Tetapi semua orang mengerti bahwa karena itu adalah perintah Siren King, maka mereka tidak punya pilihan selain patuh.
Jika mereka tidak menerima satu pukulan itu, mereka hanya akan mati! Siren King akan segera membunuh mereka.
Jika mereka setuju, mereka mungkin memiliki kesempatan untuk hidup, jadi mereka sebaiknya mencobanya.
Saat Ye Tianmei mendengar kata-kata itu, mata kristalnya langsung berkilat. Telapak tangannya di dalam lengan bajunya sedikit mengepal.

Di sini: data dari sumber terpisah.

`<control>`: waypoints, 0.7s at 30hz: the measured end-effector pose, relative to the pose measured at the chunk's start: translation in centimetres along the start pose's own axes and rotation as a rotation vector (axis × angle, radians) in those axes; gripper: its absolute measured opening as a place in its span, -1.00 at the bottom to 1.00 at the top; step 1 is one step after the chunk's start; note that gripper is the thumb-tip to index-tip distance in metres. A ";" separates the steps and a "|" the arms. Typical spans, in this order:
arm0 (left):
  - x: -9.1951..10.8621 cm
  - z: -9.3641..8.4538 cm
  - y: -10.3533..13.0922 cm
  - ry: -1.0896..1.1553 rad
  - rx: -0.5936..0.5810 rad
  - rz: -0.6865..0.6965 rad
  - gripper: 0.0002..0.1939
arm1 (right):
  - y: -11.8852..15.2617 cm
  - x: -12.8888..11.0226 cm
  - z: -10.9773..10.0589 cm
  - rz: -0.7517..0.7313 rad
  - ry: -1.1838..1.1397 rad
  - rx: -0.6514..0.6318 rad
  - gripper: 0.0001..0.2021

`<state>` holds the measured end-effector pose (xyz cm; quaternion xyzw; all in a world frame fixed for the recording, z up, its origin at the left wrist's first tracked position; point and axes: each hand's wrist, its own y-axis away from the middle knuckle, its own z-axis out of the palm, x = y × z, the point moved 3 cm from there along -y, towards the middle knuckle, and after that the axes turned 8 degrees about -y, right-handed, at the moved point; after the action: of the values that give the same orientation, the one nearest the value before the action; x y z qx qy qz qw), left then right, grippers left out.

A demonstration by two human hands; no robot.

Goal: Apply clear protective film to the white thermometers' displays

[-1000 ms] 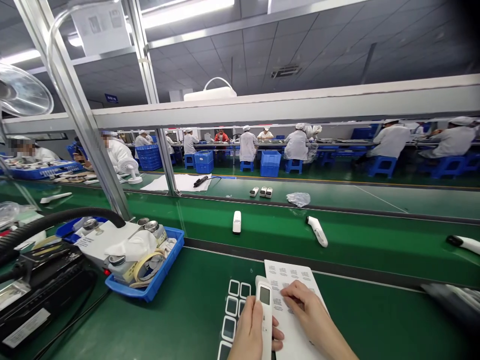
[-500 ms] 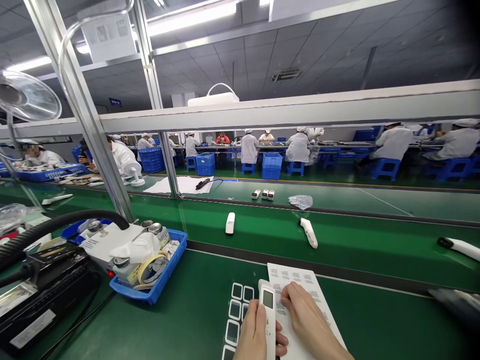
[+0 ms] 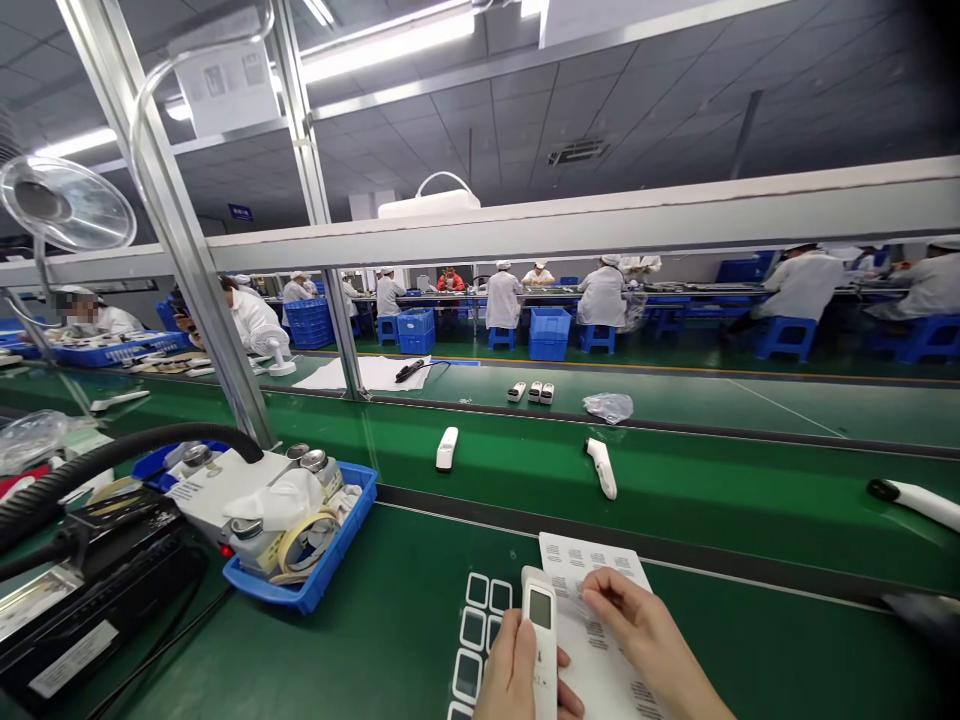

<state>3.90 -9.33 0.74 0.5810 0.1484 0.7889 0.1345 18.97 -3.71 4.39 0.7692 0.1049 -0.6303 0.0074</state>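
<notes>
My left hand (image 3: 510, 668) is wrapped round a white handheld thermometer (image 3: 545, 650) with a small grey screen, held upright at the bottom middle. Just to the right, my right hand (image 3: 637, 620) is pinched, thumb against forefinger, over a white sheet of printed labels (image 3: 592, 552). Whatever is between those fingertips is too small to make out. Left of the thermometer, white-bordered square screen covers (image 3: 472, 628) lie in rows on the green bench, partly hidden by my left hand.
On the green conveyor belt lie a white device (image 3: 447, 449), a second thermometer (image 3: 601, 468) and another white device (image 3: 919, 503) at far right. A blue tray (image 3: 322, 580) with bottles and tape stands left, beside a black machine (image 3: 97, 590). A metal post (image 3: 191, 260) rises behind.
My right hand has moved slightly right over the label sheet, still pinched. Two devices on the belt have shifted left. My left hand keeps its hold on the thermometer.
</notes>
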 end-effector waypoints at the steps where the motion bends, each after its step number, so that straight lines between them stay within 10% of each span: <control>1: 0.1 -0.1 0.1 -0.015 -0.011 0.012 -0.48 | 0.0 -0.5 -0.1 0.020 -0.065 -0.020 -0.70; 8: 2.1 -0.3 1.4 -0.041 -0.249 0.017 -0.25 | 1.9 -4.0 2.6 0.002 -0.150 -0.278 -0.66; 21: 0.4 0.6 1.0 -0.035 -0.178 0.100 -0.32 | 2.1 -3.2 3.4 -0.096 -0.109 -0.105 -0.67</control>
<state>4.29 -10.02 1.61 0.5871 0.0463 0.7944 0.1485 15.48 -6.72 6.50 0.7266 0.1738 -0.6644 0.0231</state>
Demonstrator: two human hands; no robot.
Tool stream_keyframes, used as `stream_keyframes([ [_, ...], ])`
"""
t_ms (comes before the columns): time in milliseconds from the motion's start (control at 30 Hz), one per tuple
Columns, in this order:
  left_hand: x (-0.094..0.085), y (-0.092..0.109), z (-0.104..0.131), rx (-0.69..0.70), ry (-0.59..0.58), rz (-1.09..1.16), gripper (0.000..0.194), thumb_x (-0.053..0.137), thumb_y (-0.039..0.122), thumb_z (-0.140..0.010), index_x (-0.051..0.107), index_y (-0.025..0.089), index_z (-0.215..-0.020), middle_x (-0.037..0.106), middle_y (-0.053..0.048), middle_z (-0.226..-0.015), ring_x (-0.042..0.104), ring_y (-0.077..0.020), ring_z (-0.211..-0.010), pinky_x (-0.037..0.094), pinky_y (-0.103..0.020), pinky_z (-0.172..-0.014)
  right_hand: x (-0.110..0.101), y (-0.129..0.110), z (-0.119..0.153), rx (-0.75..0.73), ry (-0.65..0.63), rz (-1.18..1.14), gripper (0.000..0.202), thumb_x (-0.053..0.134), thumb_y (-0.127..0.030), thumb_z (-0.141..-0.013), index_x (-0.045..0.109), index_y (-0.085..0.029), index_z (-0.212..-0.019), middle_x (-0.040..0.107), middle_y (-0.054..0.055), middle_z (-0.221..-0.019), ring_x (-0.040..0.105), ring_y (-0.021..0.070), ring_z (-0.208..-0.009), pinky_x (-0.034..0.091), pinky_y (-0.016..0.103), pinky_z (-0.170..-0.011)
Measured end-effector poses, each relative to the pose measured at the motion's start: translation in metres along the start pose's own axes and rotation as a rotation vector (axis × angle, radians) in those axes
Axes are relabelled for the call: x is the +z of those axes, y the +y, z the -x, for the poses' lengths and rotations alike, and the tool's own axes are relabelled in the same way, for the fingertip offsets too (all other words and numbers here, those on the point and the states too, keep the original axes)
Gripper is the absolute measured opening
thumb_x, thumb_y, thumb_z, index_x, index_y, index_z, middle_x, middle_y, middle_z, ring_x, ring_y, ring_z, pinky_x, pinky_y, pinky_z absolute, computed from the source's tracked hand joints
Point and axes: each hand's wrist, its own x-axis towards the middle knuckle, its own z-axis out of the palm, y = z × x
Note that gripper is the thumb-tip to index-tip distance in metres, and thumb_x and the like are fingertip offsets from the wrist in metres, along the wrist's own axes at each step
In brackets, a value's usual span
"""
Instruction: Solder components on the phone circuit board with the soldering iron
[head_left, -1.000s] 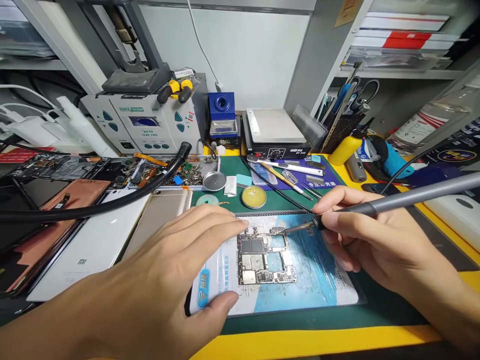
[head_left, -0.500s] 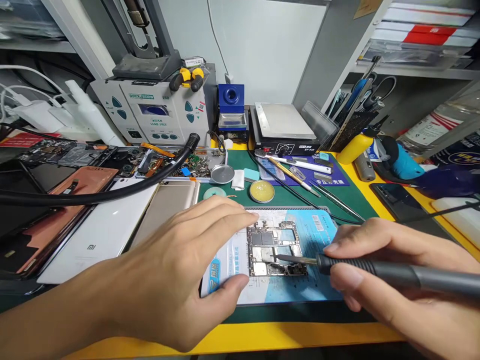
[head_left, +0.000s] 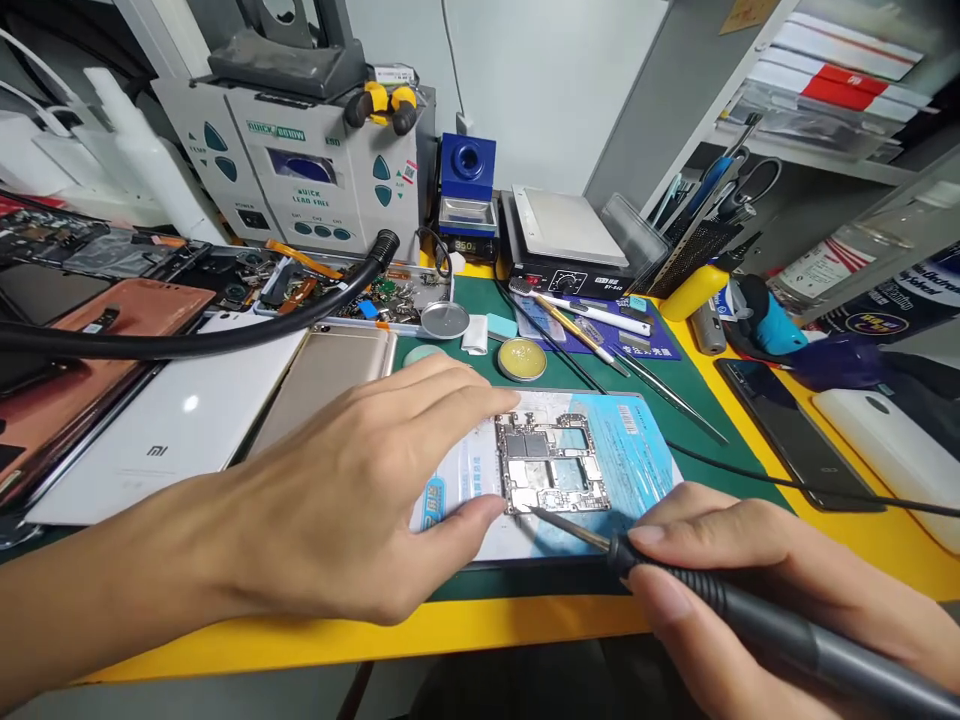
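A phone circuit board [head_left: 536, 470] lies on a blue-and-white package [head_left: 637, 480] on the green mat. My left hand [head_left: 375, 490] reaches over the package's left part, thumb and forefinger spread along the board's left side, their tips at its upper and lower corners. They grip it lightly from the edges; the other fingers are stretched out. In my right hand [head_left: 720, 570] is a black-handled soldering iron [head_left: 757, 610], pinched near its front. Its pointed tip is at the board's lower edge, not far from my left thumb; actual contact is hard to make out.
Behind the package are an open tin of yellowish paste [head_left: 523, 360], its lid [head_left: 445, 320], and tweezers [head_left: 671, 395]. A thick black hose [head_left: 300, 335] crosses several phones on the left. A hot-air station [head_left: 300, 180] and heating plate [head_left: 566, 230] stand behind; a thin cord [head_left: 750, 465] runs rightward.
The iron's tip has moved from the board's middle to its lower edge, and my right hand is lower. My left hand stays at the board's left side. The view has shifted slightly.
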Motion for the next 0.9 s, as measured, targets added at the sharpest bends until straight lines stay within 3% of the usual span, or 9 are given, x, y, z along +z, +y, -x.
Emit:
stream_keyframes([
  [133, -0.0018, -0.0004, 0.0006, 0.004, -0.004, 0.005, 0.041, 0.074, 0.021, -0.118, 0.073, 0.012, -0.157, 0.092, -0.019, -0.148, 0.087, -0.0363, -0.142, 0.073, -0.053, -0.126, 0.0064, -0.0072, 0.0027, 0.062, 0.082, 0.015, 0.031, 0.094, -0.012, -0.091, 0.093, -0.041, -0.102, 0.088, 0.001, -0.083, 0.077, 0.0233, -0.062, 0.066, 0.034, -0.059],
  [467, -0.0009, 0.0004, -0.0005, 0.005, -0.006, 0.011, 0.039, 0.073, 0.019, -0.117, 0.078, 0.004, -0.153, 0.092, -0.019, -0.142, 0.087, -0.0375, -0.135, 0.073, -0.053, -0.121, 0.0021, -0.0086, 0.0048, 0.026, 0.011, 0.087, 0.032, 0.092, -0.011, -0.097, 0.092, -0.041, -0.108, 0.085, -0.001, -0.086, 0.074, 0.0212, -0.066, 0.064, 0.033, -0.064],
  [700, -0.0013, 0.0022, -0.0017, -0.004, -0.011, 0.011, 0.036, 0.073, 0.019, -0.118, 0.078, 0.009, -0.152, 0.093, -0.018, -0.144, 0.088, -0.0372, -0.135, 0.074, -0.054, -0.119, 0.0048, -0.0082, 0.0048, 0.022, 0.041, 0.08, 0.031, 0.093, -0.012, -0.095, 0.091, -0.041, -0.106, 0.088, 0.0, -0.086, 0.079, 0.0232, -0.067, 0.067, 0.034, -0.065],
  [900, -0.0025, 0.0034, -0.0006, 0.014, -0.007, -0.001, 0.039, 0.072, 0.02, -0.118, 0.078, 0.005, -0.153, 0.093, -0.019, -0.143, 0.088, -0.0376, -0.137, 0.073, -0.053, -0.122, 0.006, -0.006, 0.0045, 0.017, 0.045, 0.073, 0.031, 0.09, -0.014, -0.095, 0.09, -0.043, -0.105, 0.088, -0.003, -0.084, 0.078, 0.0207, -0.065, 0.066, 0.031, -0.064],
])
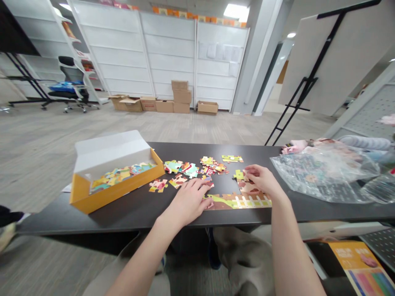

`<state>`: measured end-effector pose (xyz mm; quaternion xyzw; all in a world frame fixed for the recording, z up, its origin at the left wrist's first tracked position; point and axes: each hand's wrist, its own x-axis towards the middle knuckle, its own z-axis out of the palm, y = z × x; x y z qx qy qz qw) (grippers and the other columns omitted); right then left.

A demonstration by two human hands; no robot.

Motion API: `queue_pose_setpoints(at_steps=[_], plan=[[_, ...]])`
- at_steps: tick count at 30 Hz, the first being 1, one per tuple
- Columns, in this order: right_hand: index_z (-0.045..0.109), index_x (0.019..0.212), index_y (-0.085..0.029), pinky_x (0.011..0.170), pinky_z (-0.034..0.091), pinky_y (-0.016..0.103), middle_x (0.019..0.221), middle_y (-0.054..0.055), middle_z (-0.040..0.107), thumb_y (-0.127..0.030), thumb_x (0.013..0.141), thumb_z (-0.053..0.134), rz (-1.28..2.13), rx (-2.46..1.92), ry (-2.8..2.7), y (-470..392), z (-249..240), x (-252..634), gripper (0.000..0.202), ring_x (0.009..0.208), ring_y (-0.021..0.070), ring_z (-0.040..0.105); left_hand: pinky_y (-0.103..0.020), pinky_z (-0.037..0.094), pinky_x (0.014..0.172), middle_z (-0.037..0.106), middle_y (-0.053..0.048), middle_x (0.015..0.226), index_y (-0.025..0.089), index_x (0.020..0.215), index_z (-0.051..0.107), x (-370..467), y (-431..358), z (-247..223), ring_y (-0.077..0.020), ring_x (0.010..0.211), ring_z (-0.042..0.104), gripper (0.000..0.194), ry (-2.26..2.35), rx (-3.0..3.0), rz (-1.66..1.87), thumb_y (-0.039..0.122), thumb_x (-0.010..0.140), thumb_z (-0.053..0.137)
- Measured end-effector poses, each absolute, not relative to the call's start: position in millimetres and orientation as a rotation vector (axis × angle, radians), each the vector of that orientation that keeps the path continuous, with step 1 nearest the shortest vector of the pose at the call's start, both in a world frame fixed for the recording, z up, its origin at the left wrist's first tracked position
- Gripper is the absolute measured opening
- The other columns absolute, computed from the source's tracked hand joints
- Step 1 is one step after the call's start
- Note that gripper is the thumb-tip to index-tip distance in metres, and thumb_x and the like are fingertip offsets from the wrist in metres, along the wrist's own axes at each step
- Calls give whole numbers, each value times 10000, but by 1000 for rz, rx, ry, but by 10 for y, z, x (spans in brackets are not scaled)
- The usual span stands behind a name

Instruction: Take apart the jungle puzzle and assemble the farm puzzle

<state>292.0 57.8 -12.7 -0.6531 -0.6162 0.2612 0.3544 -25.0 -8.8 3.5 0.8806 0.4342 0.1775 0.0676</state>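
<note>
A joined strip of jigsaw puzzle with a white fence lies along the near edge of the black table. My left hand rests palm down at its left end, fingers apart, partly covering a purple-toned piece. At the strip's right side, my right hand pinches a green puzzle piece, just above brown-patched pieces that adjoin the strip. Its fingers hide part of that piece. Loose pieces lie beyond my left hand, among them a pig-face piece and a small pile.
To the left stands an open yellow box holding more pieces. A single green piece lies toward the far edge. Clear plastic packaging covers the table's right side. An orange-and-black package sits below on the right.
</note>
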Motion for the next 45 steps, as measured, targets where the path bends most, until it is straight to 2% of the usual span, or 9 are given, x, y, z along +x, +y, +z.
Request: queue_pose_setpoints(at_steps=[8, 15, 20, 26, 37, 45], plan=[[710, 991, -193, 586, 523, 241, 906, 88, 773, -240, 792, 611, 581, -1711, -1622, 592, -151, 2915, 228, 784, 196, 715, -452, 442, 1105, 618, -98, 1390, 198, 1252, 641, -257, -103, 22, -271, 1299, 530, 318, 1320, 2671, 531, 362, 991, 561], [704, 981, -194, 577, 548, 267, 858, 76, 742, -309, 776, 651, 648, -1630, -1572, 565, -124, 2883, 241, 758, 206, 701, -457, 436, 1108, 612, -100, 1401, 199, 1243, 640, -259, -104, 37, -273, 1299, 532, 311, 1315, 2667, 524, 365, 999, 543], [705, 1027, -183, 600, 555, 275, 923, 86, 723, -389, 760, 700, 673, -1526, -1461, 530, -42, 2931, 337, 782, 204, 700, -455, 435, 1105, 612, -102, 1399, 200, 1248, 634, -252, -110, 35, -275, 1295, 533, 312, 1314, 2672, 535, 364, 1000, 541], [722, 982, -172, 701, 572, 330, 906, 101, 736, -356, 722, 705, 521, -1604, -1398, 492, -113, 3298, 320, 802, 217, 700, -450, 433, 1105, 614, -96, 1395, 207, 1228, 640, -251, -117, 35, -274, 1300, 531, 294, 1310, 2674, 532, 361, 1002, 536], [734, 926, -185, 741, 586, 359, 835, 78, 738, -313, 717, 704, 512, -1633, -1431, 613, -234, 3373, 246, 751, 210, 695, -463, 432, 1110, 605, -111, 1412, 194, 1245, 638, -255, -108, 12, -275, 1308, 525, 318, 1315, 2671, 526, 368, 1004, 525], [707, 987, -173, 578, 572, 266, 898, 87, 741, -472, 731, 776, 821, -1477, -1416, 340, 54, 2911, 399, 704, 177, 685, -459, 422, 1110, 604, -103, 1414, 209, 1258, 629, -235, -103, 28, -280, 1303, 527, 317, 1320, 2671, 522, 356, 991, 543]])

Setelah mendengar ini, Liu Ming sedikit pucat.
Karena perbedaan alam yang sangat besar antara dirinya dan Siren King, hampir tidak ada harapan bahwa dia bisa menahan satu serangan itu. Kecuali jika dia…
“Raja Siren, kau adalah tokoh besar sejati dari Negara Pillet Sejati, dan sekarang kau bahkan seorang raja. Apakah kau benar-benar harus menggunakan cara ini untuk mempersulit kami!” Mata Wu Yan berkedip beberapa kali, dan dia tiba-tiba berkata kepada pemuda berjubah putih itu.
Setelah Raja Siren mendengar itu, sebelum dia bisa berbicara, Qing Qin di belakangnya terkekeh dan berkata dengan nada menghina, “Kapan Raja Siren mempersulit kalian? Raja Siren sudah menunjukkan belas kasihan sebelumnya dan memberi kalian kesempatan, tetapi kalian masih menyimpan niat jahat. Apa yang kalian inginkan sekarang?”
“Jika boleh saya katakan, Yang Mulia seharusnya membunuh orang-orang ini secara langsung. Itu akan menghemat banyak masalah!” Chi Li di sampingnya tertawa dan menyela.